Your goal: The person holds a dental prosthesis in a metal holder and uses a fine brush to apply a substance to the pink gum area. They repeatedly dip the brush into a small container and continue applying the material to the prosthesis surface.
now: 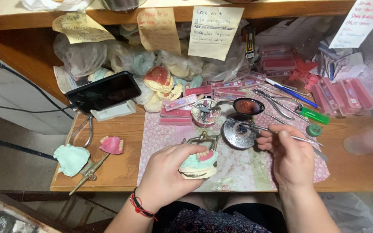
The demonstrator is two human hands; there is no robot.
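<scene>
My left hand [169, 170] grips a dental model [200, 163] with pink wax gums and a row of teeth, mounted on a pale green plaster base in a metal articulator. My right hand [288, 153] pinches a thin metal wax instrument [262, 128]. Its tip rests at a small round burner [238, 133] on the patterned mat. Both hands hover over the near edge of the wooden bench.
A black phone [104, 91] leans on a white stand at the left. A pink wax denture [112, 145] and a green plaster cast [71, 159] lie at the front left. Pink tooth cards [175, 104], pliers [277, 102], a green lighter [314, 115] and paper notes crowd the back.
</scene>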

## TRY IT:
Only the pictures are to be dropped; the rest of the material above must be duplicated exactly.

## ANSWER:
Your goal: The person holds a dental prosthesis in a metal holder and uses a fine brush to apply a substance to the pink gum area. They repeatedly dip the brush into a small container and continue applying the material to the prosthesis surface.
now: 
The demonstrator is two human hands; there is no robot.
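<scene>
My left hand [169, 170] grips a dental model [200, 163] with pink wax gums and a row of teeth, mounted on a pale green plaster base in a metal articulator. My right hand [288, 153] pinches a thin metal wax instrument [262, 128]. Its tip rests at a small round burner [238, 133] on the patterned mat. Both hands hover over the near edge of the wooden bench.
A black phone [104, 91] leans on a white stand at the left. A pink wax denture [112, 145] and a green plaster cast [71, 159] lie at the front left. Pink tooth cards [175, 104], pliers [277, 102], a green lighter [314, 115] and paper notes crowd the back.
</scene>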

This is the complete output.